:: Task brief ::
Scan the material below for every line with the string "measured", and copy those lines.
-- Given information follows --
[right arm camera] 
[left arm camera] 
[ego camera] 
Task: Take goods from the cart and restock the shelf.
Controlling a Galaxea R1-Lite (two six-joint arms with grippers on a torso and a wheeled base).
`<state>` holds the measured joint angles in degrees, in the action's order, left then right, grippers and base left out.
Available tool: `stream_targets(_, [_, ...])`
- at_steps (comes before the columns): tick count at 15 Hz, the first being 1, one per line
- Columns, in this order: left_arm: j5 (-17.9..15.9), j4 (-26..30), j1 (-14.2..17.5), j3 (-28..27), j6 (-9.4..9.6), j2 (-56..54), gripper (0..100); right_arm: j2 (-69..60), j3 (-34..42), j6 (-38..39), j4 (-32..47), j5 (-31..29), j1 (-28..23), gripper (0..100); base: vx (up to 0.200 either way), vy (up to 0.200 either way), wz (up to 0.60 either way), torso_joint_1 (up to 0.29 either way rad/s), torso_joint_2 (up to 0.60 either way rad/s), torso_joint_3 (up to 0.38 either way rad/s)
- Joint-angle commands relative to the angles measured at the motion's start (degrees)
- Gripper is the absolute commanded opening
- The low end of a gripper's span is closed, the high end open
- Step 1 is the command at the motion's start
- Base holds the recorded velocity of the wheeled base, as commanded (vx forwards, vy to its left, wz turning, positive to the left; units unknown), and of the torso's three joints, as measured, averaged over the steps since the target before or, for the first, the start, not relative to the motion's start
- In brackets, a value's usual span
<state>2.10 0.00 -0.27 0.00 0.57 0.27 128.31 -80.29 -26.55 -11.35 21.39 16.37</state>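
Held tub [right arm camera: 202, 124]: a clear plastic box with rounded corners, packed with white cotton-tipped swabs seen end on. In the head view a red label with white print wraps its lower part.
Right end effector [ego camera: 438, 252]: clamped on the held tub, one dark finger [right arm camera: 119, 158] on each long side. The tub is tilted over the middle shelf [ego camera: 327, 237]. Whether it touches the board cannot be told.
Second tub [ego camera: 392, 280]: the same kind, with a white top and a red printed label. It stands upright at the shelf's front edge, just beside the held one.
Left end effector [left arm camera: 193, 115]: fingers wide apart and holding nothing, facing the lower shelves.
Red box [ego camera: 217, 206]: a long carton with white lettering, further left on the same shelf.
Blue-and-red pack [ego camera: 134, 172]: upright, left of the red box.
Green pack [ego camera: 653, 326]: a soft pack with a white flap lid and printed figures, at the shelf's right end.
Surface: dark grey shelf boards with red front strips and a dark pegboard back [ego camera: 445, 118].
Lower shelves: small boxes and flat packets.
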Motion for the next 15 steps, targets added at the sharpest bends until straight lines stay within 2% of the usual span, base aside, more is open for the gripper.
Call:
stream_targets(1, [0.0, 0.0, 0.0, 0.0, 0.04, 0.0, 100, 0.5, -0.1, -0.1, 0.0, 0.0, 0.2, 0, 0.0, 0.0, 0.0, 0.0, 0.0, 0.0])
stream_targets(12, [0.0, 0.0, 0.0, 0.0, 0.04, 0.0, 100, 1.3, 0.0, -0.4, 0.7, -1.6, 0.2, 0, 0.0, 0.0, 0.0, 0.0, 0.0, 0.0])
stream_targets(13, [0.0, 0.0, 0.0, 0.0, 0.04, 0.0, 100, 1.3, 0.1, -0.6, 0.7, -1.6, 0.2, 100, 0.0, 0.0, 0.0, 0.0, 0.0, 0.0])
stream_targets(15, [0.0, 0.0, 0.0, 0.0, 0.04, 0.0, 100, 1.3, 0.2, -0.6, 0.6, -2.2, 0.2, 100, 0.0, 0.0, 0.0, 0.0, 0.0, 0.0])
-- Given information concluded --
:: Result of this task ::
`<state>` holds the measured joint angles in degrees, in the action's order, left then right, grippers and base left out.
- Joint-angle commands relative to the angles measured at the motion's start (degrees)
- Base holds the recorded velocity of the wheeled base, as commanded (vx forwards, vy to its left, wz turning, positive to the left; units unknown), and of the torso's three joints, as measured, averaged over the steps since the target before or, for the first, the start, not relative to the motion's start

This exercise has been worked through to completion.